▶ [WHAT YOU NEED TO DO] Between the line containing "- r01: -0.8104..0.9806" and the line containing "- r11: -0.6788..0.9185" lies a run of lines; give that run again exactly, with both of those lines, and nothing else from the entries below.

▼▼▼

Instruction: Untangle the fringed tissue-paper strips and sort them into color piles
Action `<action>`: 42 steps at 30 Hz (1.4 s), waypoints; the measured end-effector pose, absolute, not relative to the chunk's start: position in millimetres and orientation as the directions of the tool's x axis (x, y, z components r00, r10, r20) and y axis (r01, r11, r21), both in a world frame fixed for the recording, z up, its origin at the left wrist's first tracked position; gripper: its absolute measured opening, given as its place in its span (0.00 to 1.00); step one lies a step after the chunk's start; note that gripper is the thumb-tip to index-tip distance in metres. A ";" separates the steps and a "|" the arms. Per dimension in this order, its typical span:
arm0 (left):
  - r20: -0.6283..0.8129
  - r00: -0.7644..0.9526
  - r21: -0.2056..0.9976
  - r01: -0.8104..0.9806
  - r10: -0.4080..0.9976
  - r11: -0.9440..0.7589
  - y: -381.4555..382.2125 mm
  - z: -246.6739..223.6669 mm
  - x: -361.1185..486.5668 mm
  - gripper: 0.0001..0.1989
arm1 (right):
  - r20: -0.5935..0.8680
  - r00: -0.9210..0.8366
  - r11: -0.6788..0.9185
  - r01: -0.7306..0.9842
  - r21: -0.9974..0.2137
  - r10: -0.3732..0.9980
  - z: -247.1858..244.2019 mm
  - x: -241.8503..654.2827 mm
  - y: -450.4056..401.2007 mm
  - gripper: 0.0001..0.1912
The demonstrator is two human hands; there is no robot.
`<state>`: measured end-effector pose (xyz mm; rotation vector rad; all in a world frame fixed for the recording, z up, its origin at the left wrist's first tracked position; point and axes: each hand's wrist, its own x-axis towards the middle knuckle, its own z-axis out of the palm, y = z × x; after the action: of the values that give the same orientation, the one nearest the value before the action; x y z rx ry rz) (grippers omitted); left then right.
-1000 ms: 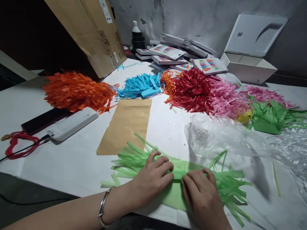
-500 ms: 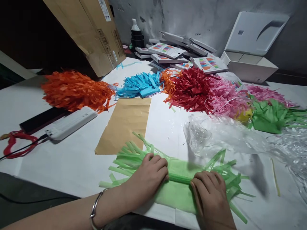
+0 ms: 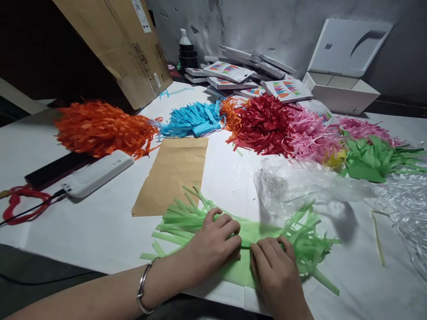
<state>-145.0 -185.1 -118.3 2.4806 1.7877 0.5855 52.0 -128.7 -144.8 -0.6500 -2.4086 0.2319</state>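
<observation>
Green tissue paper (image 3: pixel 243 273) lies at the near edge of the white-covered worktop (image 3: pixel 96 235), its plain middle between the hands and its cut strips fanning out to either side. The left hand (image 3: pixel 216 240), with a silver bangle (image 3: pixel 140 290) at its wrist, bends its fingers over a narrow fold running across that middle; its grip is closed on the paper, the index finger arched a little higher than the others. The right hand (image 3: pixel 275 262) sits just beside it, its grip likewise narrow, fingers curled down on the same fold, the thumb mostly hidden. Beyond the left hand a brown paper sheet (image 3: pixel 173 178) lies flat, and past the right hand there is crumpled clear plastic (image 3: pixel 300 182). Farther back stretches a row of fringed bundles: orange (image 3: pixel 103 129), blue (image 3: pixel 193 119), red (image 3: pixel 267 120), pink (image 3: pixel 313 133) and a darker green (image 3: pixel 367 162) at the right. Flat printed boxes (image 3: pixel 230 71) are heaped behind them, near an open white box (image 3: pixel 342 95). At the left, a white elongated device (image 3: pixel 98 174) with a black cable rests next to a dark slab (image 3: pixel 55 170).
</observation>
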 end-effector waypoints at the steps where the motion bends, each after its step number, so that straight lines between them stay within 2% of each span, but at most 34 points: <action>1: 0.295 0.295 0.233 0.900 0.909 -0.368 -186.2 -117.9 -145.0 0.05 | 0.522 -0.678 0.856 0.391 -0.339 0.517 -144.5 50.4 -128.9 0.12; 3: 0.301 0.325 0.220 0.891 0.896 -0.397 -187.5 -118.2 -144.4 0.07 | 0.530 -0.668 0.852 0.374 -0.367 0.522 -143.5 47.5 -129.4 0.11; 6: 0.297 0.353 0.218 0.880 0.887 -0.423 -186.6 -121.6 -143.5 0.09 | 0.535 -0.708 0.886 0.334 -0.321 0.461 -143.4 46.5 -129.1 0.14; 9: 0.306 0.338 0.236 0.879 0.890 -0.415 -184.8 -127.6 -144.2 0.11 | 0.529 -0.749 0.915 0.282 -0.290 0.399 -145.3 55.6 -125.0 0.17; 12: 0.315 0.303 0.265 0.882 0.899 -0.390 -185.4 -131.4 -146.6 0.12 | 0.527 -0.751 0.912 0.264 -0.314 0.399 -148.4 74.7 -119.3 0.17; 19: 0.226 0.255 0.288 0.904 0.940 -0.315 -190.3 -124.9 -142.9 0.08 | 0.477 -0.724 0.865 0.377 -0.331 0.498 -151.4 91.6 -123.9 0.13; 24: 0.132 0.161 0.160 0.970 0.978 -0.181 -183.7 -120.1 -133.2 0.08 | 0.439 -0.609 0.749 0.573 -0.334 0.661 -142.2 71.8 -130.1 0.07; 27: 0.183 0.285 0.088 0.949 0.941 -0.304 -180.4 -117.1 -132.4 0.07 | 0.417 -0.598 0.727 0.601 -0.333 0.685 -139.1 67.8 -131.1 0.09; 30: 0.212 0.480 0.063 0.862 0.851 -0.502 -178.3 -115.3 -132.8 0.09 | 0.467 -0.644 0.795 0.509 -0.330 0.606 -140.6 68.5 -131.6 0.15; 34: 0.236 0.513 0.038 0.844 0.825 -0.535 -171.2 -120.0 -133.3 0.12 | 0.516 -0.692 0.863 0.426 -0.273 0.505 -144.5 62.5 -130.5 0.14; 38: 0.279 0.467 0.081 0.859 0.839 -0.505 -169.0 -115.0 -133.6 0.09 | 0.554 -0.674 0.868 0.438 -0.232 0.488 -143.8 47.6 -128.9 0.16; 42: 0.242 0.650 0.152 0.708 0.721 -0.689 -180.3 -99.5 -127.9 0.04 | 0.601 -0.630 0.861 0.454 -0.230 0.493 -140.7 50.3 -120.7 0.15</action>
<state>-127.9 -180.3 -99.5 2.8135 1.2193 0.4418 50.3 -120.7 -140.7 -0.6821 -2.3470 0.0737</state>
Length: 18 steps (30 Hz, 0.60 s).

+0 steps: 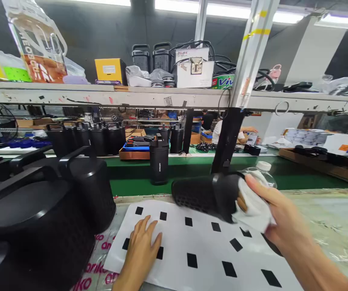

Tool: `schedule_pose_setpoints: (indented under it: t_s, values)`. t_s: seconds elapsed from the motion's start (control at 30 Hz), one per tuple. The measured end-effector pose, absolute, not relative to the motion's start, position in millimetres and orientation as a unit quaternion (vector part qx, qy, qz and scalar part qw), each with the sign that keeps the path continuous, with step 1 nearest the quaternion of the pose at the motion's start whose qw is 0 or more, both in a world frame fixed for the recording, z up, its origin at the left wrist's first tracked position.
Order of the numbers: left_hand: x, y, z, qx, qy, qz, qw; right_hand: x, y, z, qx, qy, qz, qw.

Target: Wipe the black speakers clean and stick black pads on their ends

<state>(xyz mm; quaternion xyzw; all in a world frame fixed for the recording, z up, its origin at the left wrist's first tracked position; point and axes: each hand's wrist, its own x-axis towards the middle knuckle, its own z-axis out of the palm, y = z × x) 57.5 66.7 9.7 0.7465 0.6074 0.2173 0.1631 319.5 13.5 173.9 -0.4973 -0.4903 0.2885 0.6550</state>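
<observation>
My right hand (275,206) is closed around a crumpled white cloth (252,208) at the end of a black plastic housing (202,193). The housing lies nearly sideways in the air above a white sheet (205,242), is blurred and has a patterned side. How the fingers grip the housing behind the cloth is hidden. Fingers spread, my left hand (143,244) rests on the left part of the sheet, holding nothing. Several small black rectangular pieces (192,260) are laid out in rows on that sheet, with some beside my left fingers.
Large black housings with handles (83,182) crowd the left side. A smaller black unit (159,161) stands upright on the green conveyor (134,173). Behind my right hand is a clear bottle (263,171). A metal post (240,81) and loaded shelf (149,97) cross ahead; a co-worker (218,131) sits beyond.
</observation>
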Motion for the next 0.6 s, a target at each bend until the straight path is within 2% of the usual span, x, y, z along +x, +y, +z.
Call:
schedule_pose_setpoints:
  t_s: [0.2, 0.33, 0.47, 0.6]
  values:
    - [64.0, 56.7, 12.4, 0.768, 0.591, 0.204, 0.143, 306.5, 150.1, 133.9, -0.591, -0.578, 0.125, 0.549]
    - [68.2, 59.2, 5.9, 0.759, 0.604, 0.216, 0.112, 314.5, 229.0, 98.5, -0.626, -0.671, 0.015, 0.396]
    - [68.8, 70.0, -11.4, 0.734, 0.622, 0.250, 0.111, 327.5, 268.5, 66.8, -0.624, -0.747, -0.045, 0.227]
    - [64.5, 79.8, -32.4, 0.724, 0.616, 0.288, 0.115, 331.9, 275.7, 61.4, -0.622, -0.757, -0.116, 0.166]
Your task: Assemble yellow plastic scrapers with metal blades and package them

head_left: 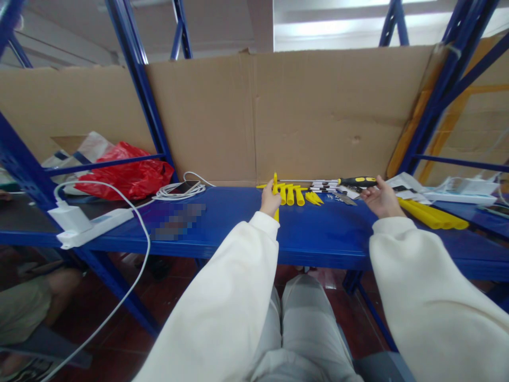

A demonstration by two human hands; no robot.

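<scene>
My left hand [270,201] is closed around an upright yellow plastic piece [275,183], whose lower end shows beneath the fingers. In my right hand [382,200] is a screwdriver [356,182] with a black and yellow handle, held level by its rear end. Its thin shaft points left towards the yellow piece; whether the tip touches cannot be made out. Just right of my left hand lie several yellow tubular parts [290,196] in a row, then small pointed yellow pieces [314,198]. Black-and-white striped items [324,185] and a flat metal piece [345,199] lie below the screwdriver.
Longer yellow tubes [433,215] lie right of my right hand, near a white power strip [461,198]. On the left are a red plastic bag [127,171], a coiled white cable [175,192] and another power strip [95,227]. Cardboard [318,111] backs the blue shelf [234,228].
</scene>
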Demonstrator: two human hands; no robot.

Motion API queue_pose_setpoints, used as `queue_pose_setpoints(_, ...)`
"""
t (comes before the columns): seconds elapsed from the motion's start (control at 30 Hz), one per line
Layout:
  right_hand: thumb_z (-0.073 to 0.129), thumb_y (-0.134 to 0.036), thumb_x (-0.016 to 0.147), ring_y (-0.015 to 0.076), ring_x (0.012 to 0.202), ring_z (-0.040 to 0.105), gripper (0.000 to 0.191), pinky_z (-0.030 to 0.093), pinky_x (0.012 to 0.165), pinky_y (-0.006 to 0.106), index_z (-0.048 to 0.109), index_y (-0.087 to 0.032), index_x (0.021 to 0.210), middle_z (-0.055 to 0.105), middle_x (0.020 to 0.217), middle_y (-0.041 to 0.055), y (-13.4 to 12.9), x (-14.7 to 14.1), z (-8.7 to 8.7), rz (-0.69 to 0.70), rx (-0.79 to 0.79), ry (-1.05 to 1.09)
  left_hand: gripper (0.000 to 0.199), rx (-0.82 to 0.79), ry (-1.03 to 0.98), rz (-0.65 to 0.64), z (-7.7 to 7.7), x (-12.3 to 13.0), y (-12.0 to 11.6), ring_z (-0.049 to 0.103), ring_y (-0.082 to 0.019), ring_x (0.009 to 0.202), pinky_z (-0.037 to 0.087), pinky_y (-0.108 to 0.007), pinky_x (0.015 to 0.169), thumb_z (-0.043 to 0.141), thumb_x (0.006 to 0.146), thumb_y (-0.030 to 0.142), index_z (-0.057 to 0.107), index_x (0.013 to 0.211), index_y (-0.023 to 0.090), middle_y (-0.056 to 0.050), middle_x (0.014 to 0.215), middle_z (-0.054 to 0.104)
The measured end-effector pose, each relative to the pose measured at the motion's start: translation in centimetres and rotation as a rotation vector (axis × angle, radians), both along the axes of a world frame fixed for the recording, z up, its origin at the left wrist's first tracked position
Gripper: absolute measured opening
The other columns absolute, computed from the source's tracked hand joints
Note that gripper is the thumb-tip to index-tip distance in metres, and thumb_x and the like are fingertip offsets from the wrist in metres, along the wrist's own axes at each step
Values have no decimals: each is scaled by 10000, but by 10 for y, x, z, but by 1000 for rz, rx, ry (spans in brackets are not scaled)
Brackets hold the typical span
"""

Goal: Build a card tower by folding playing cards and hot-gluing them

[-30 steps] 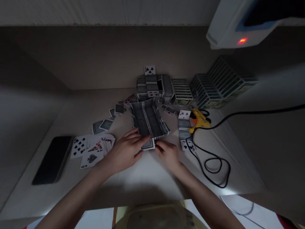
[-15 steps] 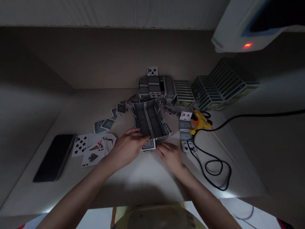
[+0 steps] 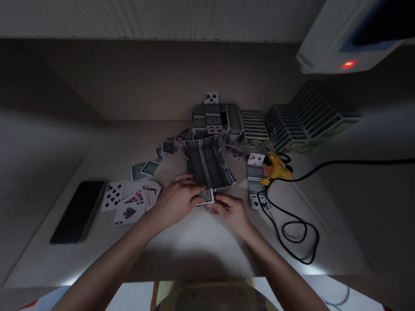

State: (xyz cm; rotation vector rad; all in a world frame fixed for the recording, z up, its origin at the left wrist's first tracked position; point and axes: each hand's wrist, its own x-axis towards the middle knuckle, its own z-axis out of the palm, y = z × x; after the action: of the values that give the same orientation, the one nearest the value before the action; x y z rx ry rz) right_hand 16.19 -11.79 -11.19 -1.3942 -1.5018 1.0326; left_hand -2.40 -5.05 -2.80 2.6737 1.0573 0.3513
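Observation:
A playing card (image 3: 207,196) with a patterned back lies at the front edge of an open tray-like piece built of playing cards (image 3: 207,162). My left hand (image 3: 181,194) grips that card from the left, thumb and fingers closed on it. From the other side my right hand (image 3: 231,209) pinches the card's right end with its fingertips. Part of the card is hidden beneath the left fingers. To the left lies a pile of face-up cards (image 3: 129,211), the ace of spades on top.
A black phone (image 3: 78,211) lies at left. On the right is a yellow glue gun (image 3: 275,168) with a looping black cord (image 3: 292,205), beside a strip of joined cards (image 3: 256,185). Card-built blocks (image 3: 212,116) and slatted card structures (image 3: 311,116) stand behind. A white device (image 3: 337,56) hangs upper right.
The card has tilted up at the tray's front edge and less of its back shows. My right fingers have shifted slightly along its right end. The whole view has moved slightly.

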Motion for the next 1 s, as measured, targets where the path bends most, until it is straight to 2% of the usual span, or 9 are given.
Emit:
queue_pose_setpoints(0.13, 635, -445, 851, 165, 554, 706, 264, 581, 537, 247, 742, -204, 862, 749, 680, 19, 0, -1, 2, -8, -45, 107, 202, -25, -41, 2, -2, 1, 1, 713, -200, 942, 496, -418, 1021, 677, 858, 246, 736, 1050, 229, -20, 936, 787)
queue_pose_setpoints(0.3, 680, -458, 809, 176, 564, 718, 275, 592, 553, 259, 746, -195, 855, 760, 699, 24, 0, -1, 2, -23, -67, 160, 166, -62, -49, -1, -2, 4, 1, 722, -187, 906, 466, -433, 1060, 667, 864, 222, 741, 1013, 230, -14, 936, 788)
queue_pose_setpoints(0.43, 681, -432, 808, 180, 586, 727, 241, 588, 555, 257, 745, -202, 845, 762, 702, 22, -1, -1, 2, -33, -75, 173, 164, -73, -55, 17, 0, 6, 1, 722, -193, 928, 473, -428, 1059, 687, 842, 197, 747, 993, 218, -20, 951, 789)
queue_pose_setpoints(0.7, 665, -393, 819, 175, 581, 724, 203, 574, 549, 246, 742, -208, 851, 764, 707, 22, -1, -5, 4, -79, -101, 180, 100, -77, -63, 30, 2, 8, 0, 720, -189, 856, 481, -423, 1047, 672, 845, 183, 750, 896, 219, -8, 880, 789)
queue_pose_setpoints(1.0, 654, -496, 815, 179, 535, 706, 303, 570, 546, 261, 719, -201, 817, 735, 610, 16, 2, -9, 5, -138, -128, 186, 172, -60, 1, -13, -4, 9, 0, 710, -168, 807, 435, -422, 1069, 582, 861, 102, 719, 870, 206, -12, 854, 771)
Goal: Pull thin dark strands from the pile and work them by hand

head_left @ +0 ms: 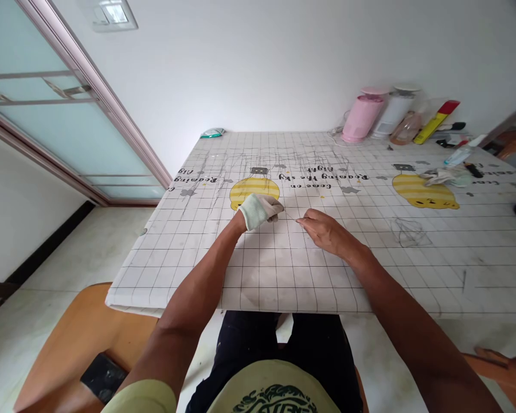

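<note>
Work appears partway along, centred on 1 thin strand (290,216) stretched just right of the left yellow print (258,189) and slightly nearer the person. The gloved left hand (266,211), overlapping the print's near edge, has its fingertips pinched together, apparently on the strand; the bare right hand (320,228), farther right of the print, seems to pinch its other side. Many loose strands (279,156) lie beyond the print, probably left to handle. 1 wire tangle (408,232), well right of the print and nearer the person, may be finished or set aside; I cannot tell which.
</note>
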The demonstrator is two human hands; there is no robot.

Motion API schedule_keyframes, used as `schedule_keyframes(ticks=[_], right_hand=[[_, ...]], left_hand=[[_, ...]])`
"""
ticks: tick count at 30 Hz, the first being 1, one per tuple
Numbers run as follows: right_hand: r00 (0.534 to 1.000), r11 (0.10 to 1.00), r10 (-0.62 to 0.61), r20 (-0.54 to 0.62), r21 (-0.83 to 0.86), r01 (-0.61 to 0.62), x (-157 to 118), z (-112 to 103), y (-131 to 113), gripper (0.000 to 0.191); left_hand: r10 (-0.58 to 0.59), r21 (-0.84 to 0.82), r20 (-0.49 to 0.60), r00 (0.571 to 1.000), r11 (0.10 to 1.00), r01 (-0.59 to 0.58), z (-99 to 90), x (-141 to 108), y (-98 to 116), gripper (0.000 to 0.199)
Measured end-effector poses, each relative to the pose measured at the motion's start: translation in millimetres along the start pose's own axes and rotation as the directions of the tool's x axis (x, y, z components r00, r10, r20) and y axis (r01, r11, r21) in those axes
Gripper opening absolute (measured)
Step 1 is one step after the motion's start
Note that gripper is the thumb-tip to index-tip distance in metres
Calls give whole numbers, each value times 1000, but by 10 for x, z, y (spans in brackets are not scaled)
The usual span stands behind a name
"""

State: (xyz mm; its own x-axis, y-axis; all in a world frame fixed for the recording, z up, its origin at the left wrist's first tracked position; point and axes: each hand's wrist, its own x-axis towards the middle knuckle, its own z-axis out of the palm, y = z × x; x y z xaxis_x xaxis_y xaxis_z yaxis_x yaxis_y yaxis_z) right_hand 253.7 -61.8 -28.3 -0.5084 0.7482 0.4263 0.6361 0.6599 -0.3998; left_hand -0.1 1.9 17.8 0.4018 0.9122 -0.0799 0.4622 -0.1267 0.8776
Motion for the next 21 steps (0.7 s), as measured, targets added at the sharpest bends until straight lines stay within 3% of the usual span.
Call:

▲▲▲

▶ [RESPONSE AREA]
  - r01: -0.8104..0.9806
  - r10: -0.4080..0.9976
  - r11: -0.9440..0.7589
  - y: -381.4555..382.2125 mm
  - z: -246.6739..223.6669 mm
  - x: -361.1185..486.5668 mm
  - gripper: 0.0001..0.1989
arm1 (right):
  - r20: -0.5935..0.8680
  - r00: -0.9210..0.8366
  - r11: -0.6788..0.9185

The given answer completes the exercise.